Discovery Of New Ecosystem – ‘The Trapping Zone’ – Creating Oasis Of Life In The Maldives


The Nekton Maldives Mission, involving researchers from the University of Oxford, has found evidence of a previously undescribed ecosystem – ‘The Trapping Zone’ – that is creating an oasis of life 500 metres down in the depths of the Indian Ocean. The discovery has been hailed as highly significant by the Maldives Government.

Video evidence from Nekton science cameras aboard the Omega Seamaster II submersible, combined with collected biological samples and extensive sonar mapping, indicate that in this zone predators such as sharks and other large fish feed on swarms of small organisms known as micro-nekton. These are marine organisms that can swim independently of the current and typically migrate from the deep sea to the surface at night and dive back into the deep at dawn (known as The Vertical Migration). But in this area, the micro-nekton become trapped against the subsea landscape at the 500m mark.

The volcanic subsea strata and fossilised carbonate reefs which form the base of Maldivian atolls combine steep vertical cliffs and shelving terraces. These appear to be the reason that these species are prevented from diving any deeper as the sun rises. The trapped animals are then targeted by large pelagic predators, including schools of tuna and sharks, along with well-known, large deep-water fish including the spiky oreo (named after the biscuit) and alfonsino. Tiger sharks, gill sharks, sand tiger sharks, dog fish, gulper sharks, scalloped hammerhead sharks, silky sharks and the very rare bramble shark were all documented by the mission.

Marine ecosystems are defined by both the topography and ocean life. ‘This has all the hallmarks of a distinct new ecosystem’, explained Professor Alex Rogers (University of Oxford) who has spent over 30 hours underwater in the mission’s submersibles observing ‘The Trapping Zone’ during the expedition. ‘The Trapping Zone is creating an oasis of life in the Maldives and it is highly likely to exist in other oceanic islands and also on the slopes of continents.’

Lucy Woodall, Associate Professor of Marine Biology at the University of Oxford and Principal Scientist at Nekton, said: ‘We’re particularly intrigued at this depth – why is this occurring?
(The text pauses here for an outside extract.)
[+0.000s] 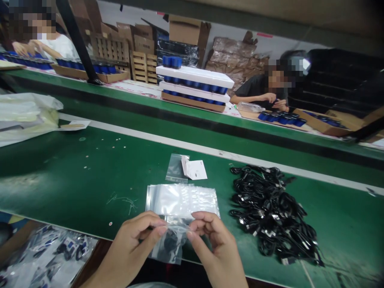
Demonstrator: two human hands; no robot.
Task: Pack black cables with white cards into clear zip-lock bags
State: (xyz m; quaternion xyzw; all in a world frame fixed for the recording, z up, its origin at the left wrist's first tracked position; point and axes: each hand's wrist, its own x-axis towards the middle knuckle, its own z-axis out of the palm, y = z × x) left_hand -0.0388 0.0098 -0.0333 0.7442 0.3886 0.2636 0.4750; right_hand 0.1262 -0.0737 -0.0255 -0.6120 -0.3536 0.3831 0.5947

Is this something that’s specific at 500 metres, does this life go even deeper, what is this transition, what is there and why? That’s our critical question we need to ask next. Why are we seeing the patterns that we have observed on this expedition? This will enable us to understand the deep ocean in much better terms.’

Whilst a trapping effect has been associated with biodiversity hotspots on subsea mountains or seamounts, it has not previously been linked to the different geomorphology and biological parameters of oceanic islands, like the Maldives.

Analysis of the video and biological data is ongoing in the Maldives, Nekton’s UK headquarters in Oxford, and at partner laboratories. The discovery could have important implications for other oceanic islands and the slopes of continents, sustainable fisheries management, the burial and storage of carbon and, ultimately, climate change mitigation.

President of the Maldives H.E Ibrahim Mohamed Solih, said: ‘The discovery of ‘The Trapping Zone’ and the oasis of life in the depths surrounding the Maldives provides us with critical new knowledge that further supports our conservation commitments and sustainable ocean management, and almost certainly support fisheries and tourism.’

The Nekton Maldives Mission is coordinated and managed by Nekton, a not-for-profit research institute based at Begbroke Science Park in Oxford. The mission is a partnership between the Government of Maldives, Nekton, and the University of Oxford alongside a dozen organisations in the Maldives and an international alliance of technology, philanthropy, media and scientific partners. The purpose is to conduct the first systematic survey of ocean life in the Maldives, from the surface to 1000 metres deep, to help inform conservation and sustainable development policies. Until the mission, almost nothing was known about what lay below 30 metres deep in this region.

Oliver Steeds, Chief Executive and Mission Director of Nekton, said: ‘The Maldives Mission has been co-created and co-produced with our Maldivian colleagues to meet national priorities with all data and biological samples owned and vested with the Maldives. Nekton’s scientific leadership is anchored by our research team from the University of Oxford and it’s this scientific collaboration between the Maldives and Oxford that is at the heart of the mission’s success and long-term impact.’

The mission set sail on September 4 and was at sea for 34 days. Other discoveries from the mission so far include:

Ancient beach lines: Terracing and wave erosion at depths of 122m, 101m, 94m, 84m and 55m revealed evidence of different beach lines from sea level rise over the last 20,000 years since the end of the last glacial maximum.

Coral Reefs: The mission systematically mapped, surveyed, determined location, health, and resilience of coral reefs in six major locations to inform the Maldives Government’s conservation and management policies. The reefs are essential to life in the Maldives and help reduce the impacts from sea level rise and the increasing frequency and intensity of storms caused by climate change.

A deep-sea refuge: At depths from 120 metres to 300 metres, the team systematically surveyed the Rariphotic Zone for the first time in Maldives — home to corals, reefs and organisms, some of which are highly likely to be species new to science.